_Requirement_. A faithful, word-for-word transcription of all the data is what is needed.

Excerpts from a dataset
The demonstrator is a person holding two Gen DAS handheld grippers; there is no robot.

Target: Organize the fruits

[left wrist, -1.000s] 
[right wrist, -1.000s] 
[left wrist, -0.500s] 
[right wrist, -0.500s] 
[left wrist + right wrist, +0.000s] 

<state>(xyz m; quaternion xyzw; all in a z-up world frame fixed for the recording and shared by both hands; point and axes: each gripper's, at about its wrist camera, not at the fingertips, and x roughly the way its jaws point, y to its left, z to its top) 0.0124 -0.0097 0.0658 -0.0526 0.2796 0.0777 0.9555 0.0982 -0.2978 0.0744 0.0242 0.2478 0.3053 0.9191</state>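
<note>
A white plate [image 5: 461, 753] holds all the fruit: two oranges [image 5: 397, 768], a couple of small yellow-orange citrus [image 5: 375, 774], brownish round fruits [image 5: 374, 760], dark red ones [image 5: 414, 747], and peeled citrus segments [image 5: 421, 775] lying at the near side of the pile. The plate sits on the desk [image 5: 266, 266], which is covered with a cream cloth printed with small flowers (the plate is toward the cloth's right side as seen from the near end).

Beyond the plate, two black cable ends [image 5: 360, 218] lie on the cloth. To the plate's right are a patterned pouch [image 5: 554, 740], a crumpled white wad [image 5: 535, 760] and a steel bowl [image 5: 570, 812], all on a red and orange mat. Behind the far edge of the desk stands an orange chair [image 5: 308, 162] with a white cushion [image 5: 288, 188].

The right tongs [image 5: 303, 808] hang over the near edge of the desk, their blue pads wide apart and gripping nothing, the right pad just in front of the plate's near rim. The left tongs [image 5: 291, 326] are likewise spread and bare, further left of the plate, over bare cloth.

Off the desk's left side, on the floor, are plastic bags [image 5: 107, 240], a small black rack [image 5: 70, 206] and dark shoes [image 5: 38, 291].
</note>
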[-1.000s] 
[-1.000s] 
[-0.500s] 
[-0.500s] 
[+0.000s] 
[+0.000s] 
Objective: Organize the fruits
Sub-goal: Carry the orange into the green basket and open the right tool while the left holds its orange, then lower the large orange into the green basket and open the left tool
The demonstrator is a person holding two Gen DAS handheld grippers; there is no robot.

_Response for this exercise_.
The demonstrator is a person holding two Gen DAS handheld grippers; there is no robot.

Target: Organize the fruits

[left wrist, -1.000s] 
[right wrist, -1.000s] 
[left wrist, -0.500s] 
[right wrist, -0.500s] 
[left wrist + right wrist, +0.000s] 

<state>(xyz m; quaternion xyzw; all in a z-up world frame fixed for the recording and shared by both hands; point and axes: each gripper's, at about its wrist camera, not at the fingertips, and x roughly the way its jaws point, y to its left, z to its top) 0.0124 -0.0097 0.0658 -0.0526 0.2796 0.0777 0.9555 0.0982 -0.2978 0.0744 0.0242 0.2478 0.3053 0.9191</state>
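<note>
A white plate [image 5: 461, 753] holds all the fruit: two oranges [image 5: 397, 768], a couple of small yellow-orange citrus [image 5: 375, 774], brownish round fruits [image 5: 374, 760], dark red ones [image 5: 414, 747], and peeled citrus segments [image 5: 421, 775] lying at the near side of the pile. The plate sits on the desk [image 5: 266, 266], which is covered with a cream cloth printed with small flowers (the plate is toward the cloth's right side as seen from the near end).

Beyond the plate, two black cable ends [image 5: 360, 218] lie on the cloth. To the plate's right are a patterned pouch [image 5: 554, 740], a crumpled white wad [image 5: 535, 760] and a steel bowl [image 5: 570, 812], all on a red and orange mat. Behind the far edge of the desk stands an orange chair [image 5: 308, 162] with a white cushion [image 5: 288, 188].

The right tongs [image 5: 303, 808] hang over the near edge of the desk, their blue pads wide apart and gripping nothing, the right pad just in front of the plate's near rim. The left tongs [image 5: 291, 326] are likewise spread and bare, further left of the plate, over bare cloth.

Off the desk's left side, on the floor, are plastic bags [image 5: 107, 240], a small black rack [image 5: 70, 206] and dark shoes [image 5: 38, 291].
</note>
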[-1.000s] 
[-1.000s] 
[-0.500s] 
[-0.500s] 
[+0.000s] 
[+0.000s] 
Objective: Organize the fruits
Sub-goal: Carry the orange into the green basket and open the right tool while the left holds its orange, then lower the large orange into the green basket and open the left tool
The demonstrator is a person holding two Gen DAS handheld grippers; there is no robot.

The exercise is complete.